◆ ACTIVITY
Below are entries. Copy exactly the lines running from the line that holds "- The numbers" to the line that holds "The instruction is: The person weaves", with both ends included.

◆ ENTRIES SUPPLIED
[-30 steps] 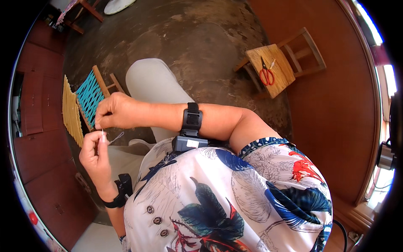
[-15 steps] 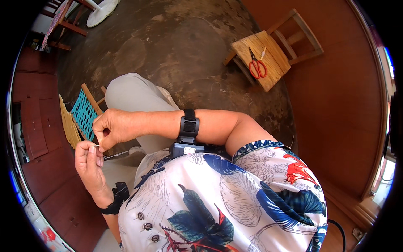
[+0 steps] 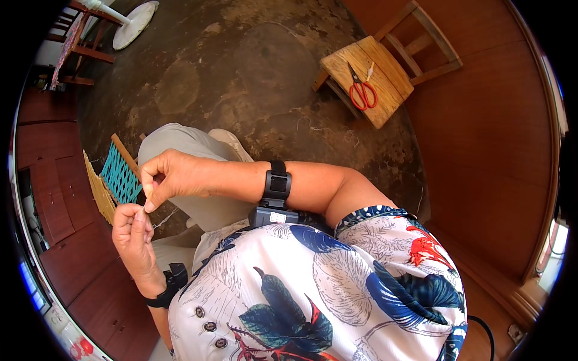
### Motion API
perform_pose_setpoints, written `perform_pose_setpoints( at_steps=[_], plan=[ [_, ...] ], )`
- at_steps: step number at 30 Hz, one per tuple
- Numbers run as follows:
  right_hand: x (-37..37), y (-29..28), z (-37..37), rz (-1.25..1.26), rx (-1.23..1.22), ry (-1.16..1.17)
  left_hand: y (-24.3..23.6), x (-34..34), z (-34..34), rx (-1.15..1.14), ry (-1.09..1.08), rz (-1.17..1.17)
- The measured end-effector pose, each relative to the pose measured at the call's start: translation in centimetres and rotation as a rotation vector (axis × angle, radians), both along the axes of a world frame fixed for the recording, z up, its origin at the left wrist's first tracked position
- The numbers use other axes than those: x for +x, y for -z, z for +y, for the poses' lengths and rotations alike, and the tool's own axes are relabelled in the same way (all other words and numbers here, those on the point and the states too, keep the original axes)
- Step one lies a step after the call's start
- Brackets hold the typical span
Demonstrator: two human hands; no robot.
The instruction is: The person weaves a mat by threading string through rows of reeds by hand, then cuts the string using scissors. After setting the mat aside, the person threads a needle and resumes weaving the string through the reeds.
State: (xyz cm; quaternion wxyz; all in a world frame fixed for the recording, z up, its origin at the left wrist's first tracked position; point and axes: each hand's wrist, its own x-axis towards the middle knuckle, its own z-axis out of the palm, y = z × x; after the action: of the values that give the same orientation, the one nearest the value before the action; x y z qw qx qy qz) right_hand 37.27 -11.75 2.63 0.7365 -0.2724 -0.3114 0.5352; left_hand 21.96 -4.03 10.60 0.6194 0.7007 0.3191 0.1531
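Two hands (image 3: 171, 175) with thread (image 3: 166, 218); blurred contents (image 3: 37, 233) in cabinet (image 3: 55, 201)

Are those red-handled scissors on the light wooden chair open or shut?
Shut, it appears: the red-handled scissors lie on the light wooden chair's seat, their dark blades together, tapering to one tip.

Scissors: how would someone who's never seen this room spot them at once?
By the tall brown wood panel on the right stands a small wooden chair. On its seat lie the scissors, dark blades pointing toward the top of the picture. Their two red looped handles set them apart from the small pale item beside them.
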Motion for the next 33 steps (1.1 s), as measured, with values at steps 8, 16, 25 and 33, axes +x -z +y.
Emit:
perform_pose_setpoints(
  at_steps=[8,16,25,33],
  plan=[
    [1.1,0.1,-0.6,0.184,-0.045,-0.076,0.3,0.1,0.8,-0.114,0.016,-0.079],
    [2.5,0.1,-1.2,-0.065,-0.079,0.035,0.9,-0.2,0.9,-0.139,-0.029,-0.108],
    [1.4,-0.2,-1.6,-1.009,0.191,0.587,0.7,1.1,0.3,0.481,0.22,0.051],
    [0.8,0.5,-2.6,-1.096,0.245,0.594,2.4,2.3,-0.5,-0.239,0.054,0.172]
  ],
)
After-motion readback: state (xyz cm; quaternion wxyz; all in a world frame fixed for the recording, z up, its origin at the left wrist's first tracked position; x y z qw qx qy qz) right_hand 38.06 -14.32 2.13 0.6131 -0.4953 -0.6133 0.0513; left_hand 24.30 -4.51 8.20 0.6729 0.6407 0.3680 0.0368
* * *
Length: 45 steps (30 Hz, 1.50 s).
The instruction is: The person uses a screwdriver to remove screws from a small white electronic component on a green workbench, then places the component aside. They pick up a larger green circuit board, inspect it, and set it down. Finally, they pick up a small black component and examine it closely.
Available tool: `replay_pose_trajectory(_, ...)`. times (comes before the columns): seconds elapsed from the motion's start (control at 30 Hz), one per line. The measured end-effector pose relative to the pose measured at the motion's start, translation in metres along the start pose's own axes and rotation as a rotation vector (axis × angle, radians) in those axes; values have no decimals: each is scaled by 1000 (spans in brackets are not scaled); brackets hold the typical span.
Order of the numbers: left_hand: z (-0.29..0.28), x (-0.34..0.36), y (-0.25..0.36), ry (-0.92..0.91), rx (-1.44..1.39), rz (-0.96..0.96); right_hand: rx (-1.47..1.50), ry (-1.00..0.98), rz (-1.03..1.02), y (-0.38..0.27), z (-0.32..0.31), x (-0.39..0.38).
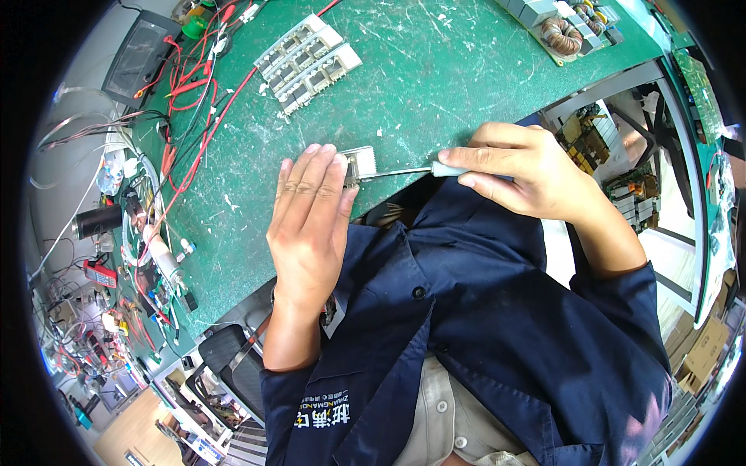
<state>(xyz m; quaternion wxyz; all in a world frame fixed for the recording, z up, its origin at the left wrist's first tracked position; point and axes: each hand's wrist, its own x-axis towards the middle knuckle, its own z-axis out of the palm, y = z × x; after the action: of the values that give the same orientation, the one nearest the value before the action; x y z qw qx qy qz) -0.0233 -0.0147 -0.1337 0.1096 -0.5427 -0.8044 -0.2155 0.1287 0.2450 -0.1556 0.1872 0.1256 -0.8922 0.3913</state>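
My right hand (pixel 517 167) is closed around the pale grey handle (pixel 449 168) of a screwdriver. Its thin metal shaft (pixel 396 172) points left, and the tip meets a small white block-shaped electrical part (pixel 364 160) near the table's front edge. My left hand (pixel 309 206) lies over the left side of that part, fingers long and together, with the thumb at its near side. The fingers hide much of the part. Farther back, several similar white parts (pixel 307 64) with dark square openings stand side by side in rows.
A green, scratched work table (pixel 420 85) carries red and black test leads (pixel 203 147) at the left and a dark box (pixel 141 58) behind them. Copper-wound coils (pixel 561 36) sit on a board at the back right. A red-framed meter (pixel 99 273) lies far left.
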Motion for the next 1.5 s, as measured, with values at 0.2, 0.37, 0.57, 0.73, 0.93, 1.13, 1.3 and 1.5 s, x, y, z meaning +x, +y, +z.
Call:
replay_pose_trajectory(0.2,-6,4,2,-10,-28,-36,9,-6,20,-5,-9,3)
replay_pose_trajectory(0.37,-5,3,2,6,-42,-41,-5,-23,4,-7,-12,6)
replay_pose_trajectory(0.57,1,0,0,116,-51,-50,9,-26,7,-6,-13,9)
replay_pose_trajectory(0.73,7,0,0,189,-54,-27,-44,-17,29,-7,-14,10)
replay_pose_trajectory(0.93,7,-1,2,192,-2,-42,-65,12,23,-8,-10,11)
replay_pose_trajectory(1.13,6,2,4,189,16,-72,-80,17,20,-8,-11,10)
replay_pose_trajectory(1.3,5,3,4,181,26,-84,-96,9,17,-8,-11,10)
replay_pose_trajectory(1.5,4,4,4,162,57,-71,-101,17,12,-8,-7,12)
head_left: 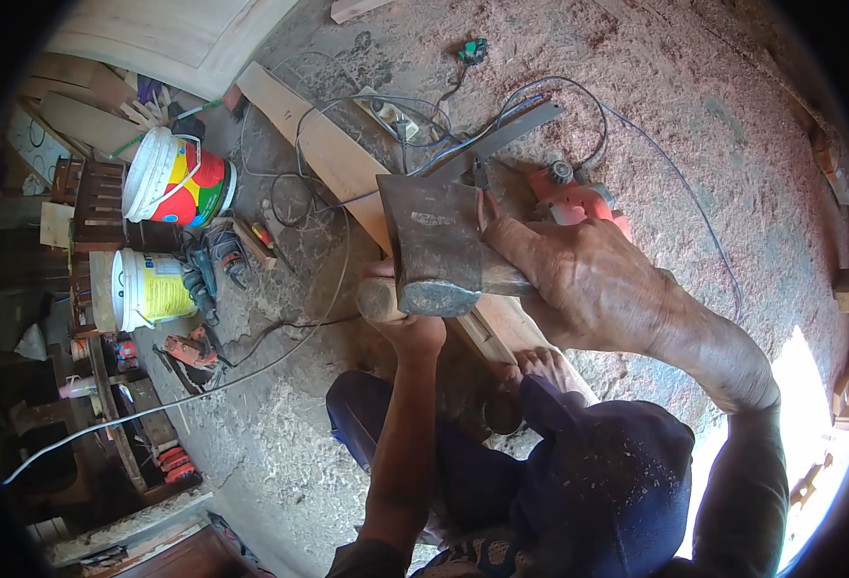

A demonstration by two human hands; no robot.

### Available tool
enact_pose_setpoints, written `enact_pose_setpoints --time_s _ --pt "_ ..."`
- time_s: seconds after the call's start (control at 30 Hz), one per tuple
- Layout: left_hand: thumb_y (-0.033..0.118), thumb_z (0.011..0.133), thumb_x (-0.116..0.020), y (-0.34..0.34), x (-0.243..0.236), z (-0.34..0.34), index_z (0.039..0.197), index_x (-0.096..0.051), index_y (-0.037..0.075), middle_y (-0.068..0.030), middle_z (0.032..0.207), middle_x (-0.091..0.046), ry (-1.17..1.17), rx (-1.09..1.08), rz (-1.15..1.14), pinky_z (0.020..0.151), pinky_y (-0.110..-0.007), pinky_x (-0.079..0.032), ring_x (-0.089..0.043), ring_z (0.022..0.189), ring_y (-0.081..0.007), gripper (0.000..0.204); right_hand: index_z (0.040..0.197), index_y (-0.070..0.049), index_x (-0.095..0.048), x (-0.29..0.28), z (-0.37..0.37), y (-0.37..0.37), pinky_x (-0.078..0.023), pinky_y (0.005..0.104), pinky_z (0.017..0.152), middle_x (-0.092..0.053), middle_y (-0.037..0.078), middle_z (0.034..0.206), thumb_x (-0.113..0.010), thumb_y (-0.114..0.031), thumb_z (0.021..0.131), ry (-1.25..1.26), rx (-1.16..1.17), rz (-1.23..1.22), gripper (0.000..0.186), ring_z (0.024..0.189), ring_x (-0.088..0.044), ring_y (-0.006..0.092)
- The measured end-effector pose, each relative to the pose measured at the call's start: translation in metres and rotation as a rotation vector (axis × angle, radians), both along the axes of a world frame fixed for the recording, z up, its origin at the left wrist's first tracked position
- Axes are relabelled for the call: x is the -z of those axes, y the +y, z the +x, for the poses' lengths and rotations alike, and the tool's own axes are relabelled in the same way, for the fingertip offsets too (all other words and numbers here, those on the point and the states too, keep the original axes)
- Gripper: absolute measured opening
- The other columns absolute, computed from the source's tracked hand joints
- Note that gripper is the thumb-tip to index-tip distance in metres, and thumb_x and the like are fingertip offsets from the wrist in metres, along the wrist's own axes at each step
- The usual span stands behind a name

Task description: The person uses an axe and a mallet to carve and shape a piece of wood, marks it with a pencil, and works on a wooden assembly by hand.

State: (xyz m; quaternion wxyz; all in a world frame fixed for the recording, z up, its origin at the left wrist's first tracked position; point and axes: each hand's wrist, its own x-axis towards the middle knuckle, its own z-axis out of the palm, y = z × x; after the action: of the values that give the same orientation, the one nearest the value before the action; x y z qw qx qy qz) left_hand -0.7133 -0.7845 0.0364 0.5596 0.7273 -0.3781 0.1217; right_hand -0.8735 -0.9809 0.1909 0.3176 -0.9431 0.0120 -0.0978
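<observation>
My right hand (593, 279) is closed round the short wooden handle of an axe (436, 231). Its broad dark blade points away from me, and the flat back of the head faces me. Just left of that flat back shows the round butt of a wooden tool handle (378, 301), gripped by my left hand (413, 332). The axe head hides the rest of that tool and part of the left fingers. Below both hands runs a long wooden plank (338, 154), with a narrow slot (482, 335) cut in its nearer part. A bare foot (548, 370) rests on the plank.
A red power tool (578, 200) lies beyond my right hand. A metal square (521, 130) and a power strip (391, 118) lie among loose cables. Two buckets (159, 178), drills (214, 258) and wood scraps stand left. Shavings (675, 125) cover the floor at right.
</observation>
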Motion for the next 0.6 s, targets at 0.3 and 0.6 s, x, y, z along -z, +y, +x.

◆ TASK SOLUTION
- The numbers use other axes than those: x for +x, y for -z, z for +y, for the poses' lengths and rotations alike, and the tool's own axes are relabelled in the same way (all other words and numbers here, those on the point and the states too, keep the original axes)
- Step one lies a step after the call's start
- Brackets hold the typical span
Demonstrator: two human hands; no robot.
The instruction is: The person weaves a mat by threading string through rows of reeds by hand, then cuts the string using scissors. After setting the mat aside, the person threads a needle and resumes weaving the string through the reeds.

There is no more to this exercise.